- THESIS - MAGNETOHYDRODYNAMICS
Codes will be uploaded once the Journal of Scientific Computing approves the manuscript!
- Motivation -
Magnetohydrodynamics (MHD) explores the dynamics of electrically conductive fluids under the influence of magnetic fields. A quintessential example is our own sun, which operates as an MHD system. Enhancing our comprehension of such systems necessitates the continual refinement of algorithms. Traditionally, improving a code involves a trade-off between accuracy and computational speed. One approach prioritizes refining the model for heightened accuracy, albeit at the expense of longer simulation times. Alternatively, adjusting the model to expedite flow simulation sacrifices accuracy. However, employing a stabilized penalty projection finite element method enables the preservation of competitive accuracy levels while significantly reducing simulation time. Under the guidance of Dr. Muhammad Mohebujjaman, I began research in employing this method.
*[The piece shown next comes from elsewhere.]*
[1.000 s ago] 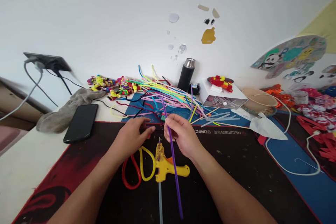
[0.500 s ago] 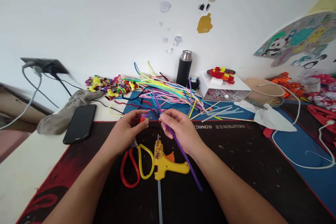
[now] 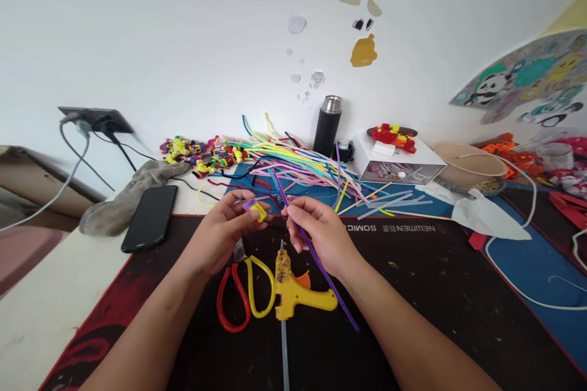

With the improvement of this algorithm comes numerous applications. One of the major benefits of utilizing MHD flow is that it requires no moving parts to produce a flow in the electrically conducting fluid. Such precision is necessary for many applications such as weather forecasting, liquid metal cooling of nuclear reactors such as the Tokamak, process metallurgy, artificial heart, and MHD propulsion. One of the many applications of MHD can be used to simulate plasma propulsion. Electromagnetic plasma propulsion systems offer high exhaust velocities and produce higher thrust densities than space-charge limited electric propulsion systems. These systems use magnetic fields to accelerate and expel plasma, enabling efficient propulsion within a vacuum.
- Application -
We propose, analyze, and test two efficient and accurate, fully-discrete algorithms for computing the solution of stochastic magnetohydrodynamic (MHD) flow problems having random noises within the initial conditions, boundary conditions, forcing functions, and viscosity parameters. The stable decoupled algorithms use the Elsässer variable formulations and a decoupling of the ensemble MHD system into two Oseen-type sub-problems for each realization. For each of the sub-problems, the first algorithm uses a grad-div stabilization and ensemble eddy-viscosity terms in conjunction with penalty-projection based splitting method and provides unconditional stability, and first order accuracy in time. The second algorithm is second order accurate in time in practice, and optimally accurate in space. Both algorithms are designed in a way that at each time step the finite element assembly of the system provides the same coefficient matrix for each of the J realizations but with different right-hand-side vectors. The stability and convergence theorems of both algorithms are ascertained rigorously. The numerical tests are given to support the predicted convergence rates using some manufactured analytical solutions. Finally, we test the penalty-projection scheme on benchmark channel flow over a step, and a regularized lid-driven problems, and found it works well.
We demonstrate the flow by considering a 2D benchmark regularized lid-driven cavity problem. No slip boundary conditions are applied to all sides excluding the lid of the cavity located at the top of the simulation. The simulation to the left, exhibiting the white ripples and streamlines over speed contours displays the velocity strength of the simulation. The simulation to the right with streamlines over speed contours displays the magnetic field of the simulation.